Sacha y yo no cruzamos palabra en todo el camino salvo en las ocasiones en que él me decía por qué calle girar y murmuraba «a la izquierda» o «la próxima a la derecha». No era un silencio incómodo. En la radio sonaba un top cuarenta.
Poco después detuve el coche frente a su casa. El motor ronroneó al frenar. Sacha vaciló, quizá no sabía qué decir.
—Gracias por traerme. —Me sonrió—. Ya sé que esta noche ha sido un poco loca. Lo siento. Como True ha dicho, normalmente no somos así. De verdad.
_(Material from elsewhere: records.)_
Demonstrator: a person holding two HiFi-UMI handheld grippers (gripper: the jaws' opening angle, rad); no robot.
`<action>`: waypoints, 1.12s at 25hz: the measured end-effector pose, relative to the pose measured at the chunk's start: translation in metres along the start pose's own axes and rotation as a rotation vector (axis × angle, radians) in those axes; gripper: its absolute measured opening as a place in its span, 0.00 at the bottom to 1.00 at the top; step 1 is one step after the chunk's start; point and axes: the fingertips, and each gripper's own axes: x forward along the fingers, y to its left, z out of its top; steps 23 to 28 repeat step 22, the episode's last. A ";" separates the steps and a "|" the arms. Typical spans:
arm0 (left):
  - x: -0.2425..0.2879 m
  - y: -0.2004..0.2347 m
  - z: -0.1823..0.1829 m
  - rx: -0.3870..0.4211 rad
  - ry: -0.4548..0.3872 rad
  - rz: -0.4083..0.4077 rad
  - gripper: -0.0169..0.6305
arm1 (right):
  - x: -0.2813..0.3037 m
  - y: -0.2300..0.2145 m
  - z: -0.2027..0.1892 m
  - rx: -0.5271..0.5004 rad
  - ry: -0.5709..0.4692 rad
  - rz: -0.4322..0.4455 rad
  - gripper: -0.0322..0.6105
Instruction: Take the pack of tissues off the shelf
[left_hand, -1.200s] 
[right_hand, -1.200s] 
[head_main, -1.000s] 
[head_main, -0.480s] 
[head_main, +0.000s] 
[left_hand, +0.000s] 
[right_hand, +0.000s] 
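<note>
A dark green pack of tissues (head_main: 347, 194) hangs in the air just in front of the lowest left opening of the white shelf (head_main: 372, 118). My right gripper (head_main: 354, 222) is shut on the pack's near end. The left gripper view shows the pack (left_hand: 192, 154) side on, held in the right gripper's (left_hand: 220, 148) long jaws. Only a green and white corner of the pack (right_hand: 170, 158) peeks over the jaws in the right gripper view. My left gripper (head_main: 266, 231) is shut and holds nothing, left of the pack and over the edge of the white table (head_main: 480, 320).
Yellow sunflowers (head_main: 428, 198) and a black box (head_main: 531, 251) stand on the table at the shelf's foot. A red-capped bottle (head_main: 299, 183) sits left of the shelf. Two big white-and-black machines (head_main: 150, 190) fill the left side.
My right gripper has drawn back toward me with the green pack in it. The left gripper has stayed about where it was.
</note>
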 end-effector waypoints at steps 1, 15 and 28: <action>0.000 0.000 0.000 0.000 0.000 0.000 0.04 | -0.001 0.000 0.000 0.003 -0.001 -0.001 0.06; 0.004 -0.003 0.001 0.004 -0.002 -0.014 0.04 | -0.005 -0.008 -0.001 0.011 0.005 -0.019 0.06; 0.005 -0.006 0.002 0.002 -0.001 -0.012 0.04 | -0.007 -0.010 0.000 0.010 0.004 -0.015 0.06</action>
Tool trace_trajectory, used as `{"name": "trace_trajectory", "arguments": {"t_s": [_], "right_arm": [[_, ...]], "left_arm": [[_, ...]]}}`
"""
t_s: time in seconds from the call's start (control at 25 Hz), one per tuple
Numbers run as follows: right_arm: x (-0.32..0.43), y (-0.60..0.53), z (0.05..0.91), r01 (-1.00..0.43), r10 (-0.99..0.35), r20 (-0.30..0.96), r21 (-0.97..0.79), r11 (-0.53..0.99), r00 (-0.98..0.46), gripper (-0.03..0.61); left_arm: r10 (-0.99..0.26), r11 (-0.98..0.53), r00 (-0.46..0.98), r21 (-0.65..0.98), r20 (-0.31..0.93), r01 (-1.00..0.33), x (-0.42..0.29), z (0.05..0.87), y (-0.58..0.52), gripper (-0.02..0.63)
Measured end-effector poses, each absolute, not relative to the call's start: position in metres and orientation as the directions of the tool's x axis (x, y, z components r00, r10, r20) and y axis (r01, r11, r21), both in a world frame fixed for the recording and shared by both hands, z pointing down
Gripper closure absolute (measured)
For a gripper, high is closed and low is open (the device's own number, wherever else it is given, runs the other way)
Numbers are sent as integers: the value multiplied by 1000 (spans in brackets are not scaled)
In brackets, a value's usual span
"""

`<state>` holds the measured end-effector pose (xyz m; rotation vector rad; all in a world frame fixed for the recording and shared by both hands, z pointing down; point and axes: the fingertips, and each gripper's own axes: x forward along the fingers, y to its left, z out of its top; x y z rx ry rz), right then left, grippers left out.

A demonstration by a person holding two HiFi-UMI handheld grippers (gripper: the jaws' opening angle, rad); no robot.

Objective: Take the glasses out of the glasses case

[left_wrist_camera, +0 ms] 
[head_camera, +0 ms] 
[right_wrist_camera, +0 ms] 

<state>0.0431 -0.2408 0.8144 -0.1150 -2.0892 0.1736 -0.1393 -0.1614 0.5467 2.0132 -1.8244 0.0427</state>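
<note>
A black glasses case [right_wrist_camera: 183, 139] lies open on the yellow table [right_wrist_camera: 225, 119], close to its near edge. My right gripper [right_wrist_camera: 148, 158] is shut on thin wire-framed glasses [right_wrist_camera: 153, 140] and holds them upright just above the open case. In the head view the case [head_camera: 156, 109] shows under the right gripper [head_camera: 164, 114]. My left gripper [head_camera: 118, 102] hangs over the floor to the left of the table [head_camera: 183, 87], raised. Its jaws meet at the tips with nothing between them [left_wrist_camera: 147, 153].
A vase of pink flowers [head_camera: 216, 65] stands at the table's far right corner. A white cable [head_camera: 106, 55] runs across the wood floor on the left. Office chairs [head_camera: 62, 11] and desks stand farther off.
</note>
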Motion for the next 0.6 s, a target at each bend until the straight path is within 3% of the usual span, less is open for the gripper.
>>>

—Me he divertido —dije yo.
—Bien. —Sacha sonrió de nuevo.
Las luces del salpicadero y el reflejo de la luna que entraba por el parabrisas iluminaban su sonrisa. Me hubiera gustado hacer una foto de sus dientes, de la forma en que se mordía el labio cuando pensaba.
La sonrisa se desvaneció lentamente del rostro de Sacha, que ahora miraba su casa.
—Será mejor que entre. Nos vemos mañana por la mañana en la escuela. Por cierto, ¿vendrás el sábado?
—Sí —asentí.
Sacha bajó del coche, fue hacia su casa y me dijo adiós con la mano antes de entrar. Las luces ya estaban encendidas. Me quedé allí unos instantes, con el motor en marcha y la radio baja, escuchando una música house bastante chunga.
Cambié de emisora y me fui a casa, pensando en el mar y en mi madre, que había llevado su propia vida al margen de mí durante tantos años; pensando en las langostas, en True y en Sacha.